* [Data]:
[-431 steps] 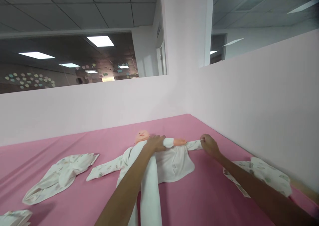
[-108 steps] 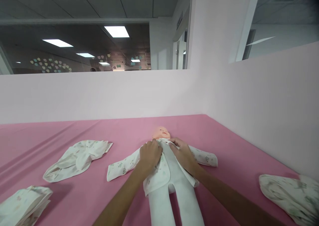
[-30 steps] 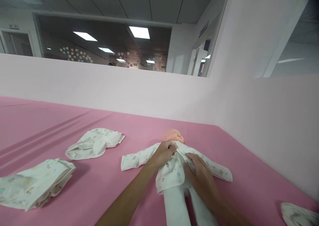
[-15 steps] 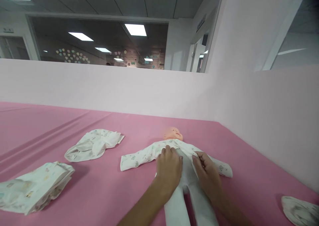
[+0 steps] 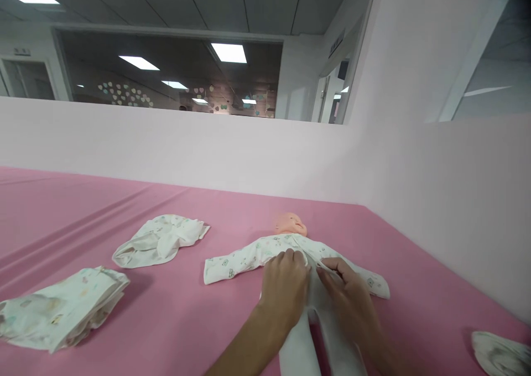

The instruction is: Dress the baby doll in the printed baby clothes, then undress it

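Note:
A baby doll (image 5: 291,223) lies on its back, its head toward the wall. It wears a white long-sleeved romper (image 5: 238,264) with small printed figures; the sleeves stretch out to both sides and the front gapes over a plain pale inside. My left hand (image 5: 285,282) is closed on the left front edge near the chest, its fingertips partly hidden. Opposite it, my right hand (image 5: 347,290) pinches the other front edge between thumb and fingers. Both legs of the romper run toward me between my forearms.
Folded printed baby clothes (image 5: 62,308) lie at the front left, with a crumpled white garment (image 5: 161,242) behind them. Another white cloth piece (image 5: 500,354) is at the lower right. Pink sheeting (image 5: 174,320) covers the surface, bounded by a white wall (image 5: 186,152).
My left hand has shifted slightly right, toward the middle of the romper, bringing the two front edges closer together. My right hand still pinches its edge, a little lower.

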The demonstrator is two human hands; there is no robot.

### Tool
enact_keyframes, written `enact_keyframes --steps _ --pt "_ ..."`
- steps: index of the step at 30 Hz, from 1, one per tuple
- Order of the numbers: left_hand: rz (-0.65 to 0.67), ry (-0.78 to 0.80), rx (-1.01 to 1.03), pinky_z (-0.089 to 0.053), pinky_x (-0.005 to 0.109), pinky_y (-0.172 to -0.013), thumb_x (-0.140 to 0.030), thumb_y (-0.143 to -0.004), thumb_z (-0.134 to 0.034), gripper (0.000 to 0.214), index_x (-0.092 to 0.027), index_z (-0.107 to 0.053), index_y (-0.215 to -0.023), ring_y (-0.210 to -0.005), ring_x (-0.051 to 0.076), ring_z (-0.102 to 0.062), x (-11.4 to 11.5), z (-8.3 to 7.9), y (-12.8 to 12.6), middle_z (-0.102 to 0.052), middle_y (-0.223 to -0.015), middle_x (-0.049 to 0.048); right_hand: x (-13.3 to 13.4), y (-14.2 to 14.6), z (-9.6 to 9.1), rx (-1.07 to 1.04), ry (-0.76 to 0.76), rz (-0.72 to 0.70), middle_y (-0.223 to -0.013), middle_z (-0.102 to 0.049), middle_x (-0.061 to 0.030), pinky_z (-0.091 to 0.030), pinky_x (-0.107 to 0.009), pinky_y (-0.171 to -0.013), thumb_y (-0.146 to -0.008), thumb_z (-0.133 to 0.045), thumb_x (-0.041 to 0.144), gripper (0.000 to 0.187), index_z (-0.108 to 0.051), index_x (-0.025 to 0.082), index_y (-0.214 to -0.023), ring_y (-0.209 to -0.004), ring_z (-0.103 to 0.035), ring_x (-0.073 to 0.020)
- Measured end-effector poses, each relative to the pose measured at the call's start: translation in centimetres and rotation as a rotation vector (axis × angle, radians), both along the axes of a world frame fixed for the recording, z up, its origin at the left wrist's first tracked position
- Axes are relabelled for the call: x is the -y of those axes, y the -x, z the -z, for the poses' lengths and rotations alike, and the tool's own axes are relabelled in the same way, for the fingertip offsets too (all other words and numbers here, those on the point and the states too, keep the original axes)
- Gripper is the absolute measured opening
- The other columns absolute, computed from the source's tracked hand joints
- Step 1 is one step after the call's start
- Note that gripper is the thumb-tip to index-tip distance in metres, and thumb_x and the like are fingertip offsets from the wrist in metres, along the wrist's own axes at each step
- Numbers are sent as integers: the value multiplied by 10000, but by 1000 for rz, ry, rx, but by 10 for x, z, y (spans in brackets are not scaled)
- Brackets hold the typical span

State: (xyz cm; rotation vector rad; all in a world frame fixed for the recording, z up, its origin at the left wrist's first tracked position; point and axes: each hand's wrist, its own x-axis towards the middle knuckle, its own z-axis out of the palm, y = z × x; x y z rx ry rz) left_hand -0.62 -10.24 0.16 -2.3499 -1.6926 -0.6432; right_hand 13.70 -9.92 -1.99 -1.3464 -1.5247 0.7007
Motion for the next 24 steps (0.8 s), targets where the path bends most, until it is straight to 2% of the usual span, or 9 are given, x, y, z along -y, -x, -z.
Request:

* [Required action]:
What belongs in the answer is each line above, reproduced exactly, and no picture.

* [Solution for this task]:
[-431 steps] 
[-108 steps] 
[-30 steps] 
[-15 steps] 
[+0 steps] 

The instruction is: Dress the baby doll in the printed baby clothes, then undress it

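Note:
A baby doll (image 5: 291,223) lies on its back, its head toward the wall. It wears a white long-sleeved romper (image 5: 238,264) with small printed figures; the sleeves stretch out to both sides and the front gapes over a plain pale inside. My left hand (image 5: 285,282) is closed on the left front edge near the chest, its fingertips partly hidden. Opposite it, my right hand (image 5: 347,290) pinches the other front edge between thumb and fingers. Both legs of the romper run toward me between my forearms.
Folded printed baby clothes (image 5: 62,308) lie at the front left, with a crumpled white garment (image 5: 161,242) behind them. Another white cloth piece (image 5: 500,354) is at the lower right. Pink sheeting (image 5: 174,320) covers the surface, bounded by a white wall (image 5: 186,152).
My left hand has shifted slightly right, toward the middle of the romper, bringing the two front edges closer together. My right hand still pinches its edge, a little lower.
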
The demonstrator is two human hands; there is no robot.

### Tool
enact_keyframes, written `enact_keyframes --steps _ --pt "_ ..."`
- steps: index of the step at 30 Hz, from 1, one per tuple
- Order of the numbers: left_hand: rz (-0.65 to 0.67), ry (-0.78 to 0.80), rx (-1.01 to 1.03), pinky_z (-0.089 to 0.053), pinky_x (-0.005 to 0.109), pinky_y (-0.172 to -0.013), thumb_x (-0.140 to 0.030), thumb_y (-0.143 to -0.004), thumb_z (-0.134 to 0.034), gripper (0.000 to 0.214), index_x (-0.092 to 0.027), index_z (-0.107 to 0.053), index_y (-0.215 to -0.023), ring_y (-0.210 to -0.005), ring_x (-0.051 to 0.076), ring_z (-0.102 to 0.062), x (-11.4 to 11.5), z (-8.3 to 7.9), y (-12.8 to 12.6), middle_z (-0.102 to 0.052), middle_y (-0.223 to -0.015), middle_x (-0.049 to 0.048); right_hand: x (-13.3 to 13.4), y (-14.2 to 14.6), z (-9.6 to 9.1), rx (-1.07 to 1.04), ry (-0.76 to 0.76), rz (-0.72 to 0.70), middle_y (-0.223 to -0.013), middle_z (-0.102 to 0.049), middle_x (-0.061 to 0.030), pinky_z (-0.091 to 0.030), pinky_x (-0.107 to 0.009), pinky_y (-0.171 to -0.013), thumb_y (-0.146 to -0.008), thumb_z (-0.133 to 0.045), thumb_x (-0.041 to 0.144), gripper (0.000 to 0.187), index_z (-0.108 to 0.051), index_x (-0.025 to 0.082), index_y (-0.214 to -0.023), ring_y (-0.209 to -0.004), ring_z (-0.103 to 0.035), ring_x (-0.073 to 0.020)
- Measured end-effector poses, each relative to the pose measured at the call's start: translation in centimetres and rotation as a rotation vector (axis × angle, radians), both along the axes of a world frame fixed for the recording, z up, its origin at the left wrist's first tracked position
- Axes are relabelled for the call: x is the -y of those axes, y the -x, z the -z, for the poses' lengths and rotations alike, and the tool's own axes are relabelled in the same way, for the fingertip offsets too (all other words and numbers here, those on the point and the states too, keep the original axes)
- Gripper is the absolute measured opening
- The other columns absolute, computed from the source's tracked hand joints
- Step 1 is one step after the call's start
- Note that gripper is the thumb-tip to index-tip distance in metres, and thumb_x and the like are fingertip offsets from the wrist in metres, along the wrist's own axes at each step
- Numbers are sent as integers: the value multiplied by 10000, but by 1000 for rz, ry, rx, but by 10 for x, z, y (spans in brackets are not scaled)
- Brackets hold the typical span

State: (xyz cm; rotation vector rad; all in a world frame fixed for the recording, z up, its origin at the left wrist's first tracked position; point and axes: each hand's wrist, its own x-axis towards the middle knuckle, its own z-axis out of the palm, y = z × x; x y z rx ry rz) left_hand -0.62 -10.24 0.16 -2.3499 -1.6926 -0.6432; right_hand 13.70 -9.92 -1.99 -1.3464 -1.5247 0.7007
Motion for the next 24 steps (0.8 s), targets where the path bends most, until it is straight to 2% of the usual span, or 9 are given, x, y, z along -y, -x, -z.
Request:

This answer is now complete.